### WHAT THE TASK ASKS
Go through the data below and gather each line containing "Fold".

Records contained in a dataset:
----------------

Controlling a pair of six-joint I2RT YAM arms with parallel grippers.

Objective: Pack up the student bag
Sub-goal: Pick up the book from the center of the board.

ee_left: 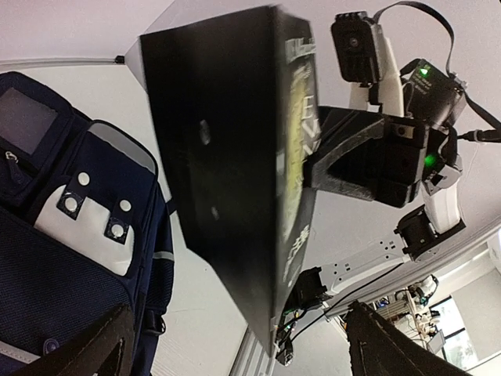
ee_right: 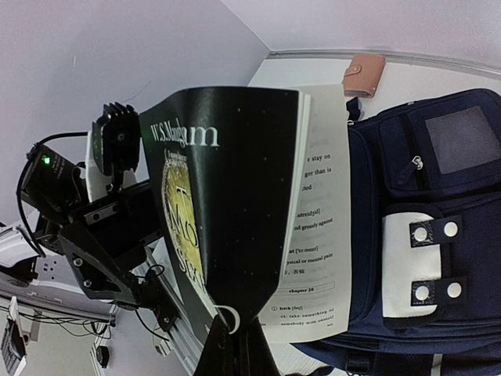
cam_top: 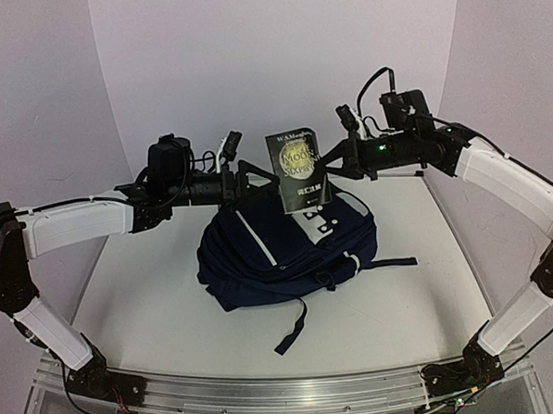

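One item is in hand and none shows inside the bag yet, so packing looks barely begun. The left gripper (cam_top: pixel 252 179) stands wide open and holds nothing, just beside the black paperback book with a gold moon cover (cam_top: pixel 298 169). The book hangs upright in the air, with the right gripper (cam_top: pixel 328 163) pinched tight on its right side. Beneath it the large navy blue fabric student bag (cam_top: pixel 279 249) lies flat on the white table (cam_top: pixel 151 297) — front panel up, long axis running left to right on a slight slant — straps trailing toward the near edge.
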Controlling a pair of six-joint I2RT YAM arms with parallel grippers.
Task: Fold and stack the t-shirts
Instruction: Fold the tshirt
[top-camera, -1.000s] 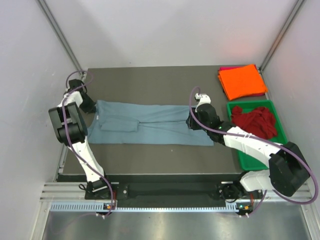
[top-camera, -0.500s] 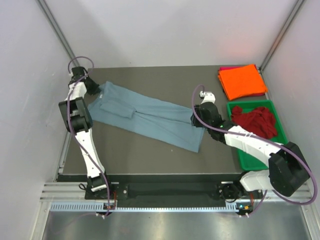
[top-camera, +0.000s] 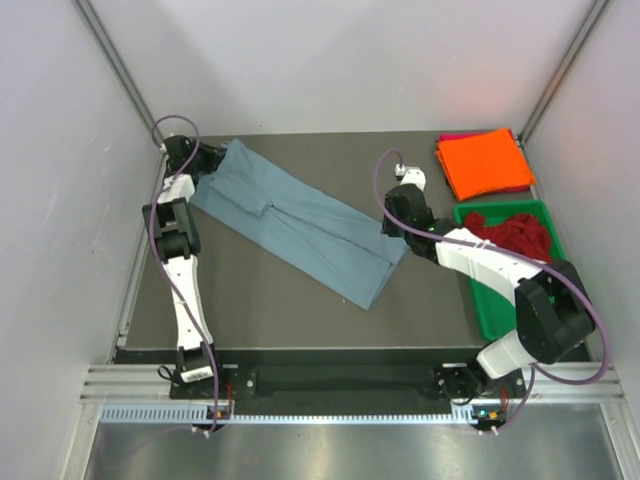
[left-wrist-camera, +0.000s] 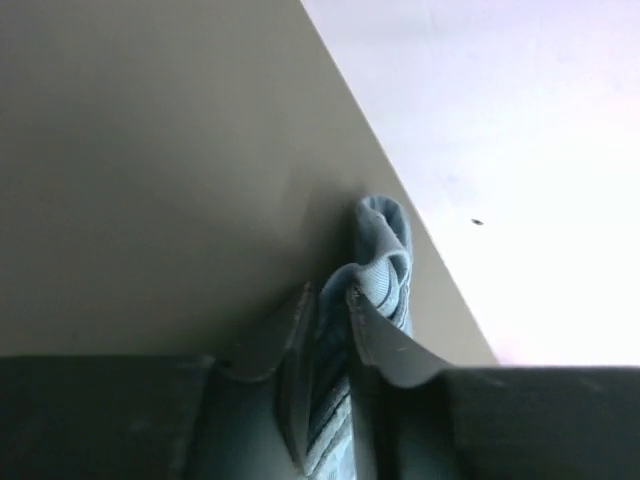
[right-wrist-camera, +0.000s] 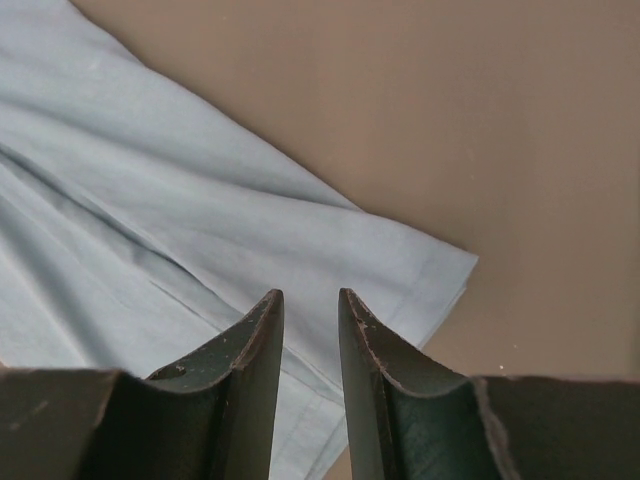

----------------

### ANSWER SECTION
Task: Fold and stack the t-shirts
Instruction: Fold the tshirt

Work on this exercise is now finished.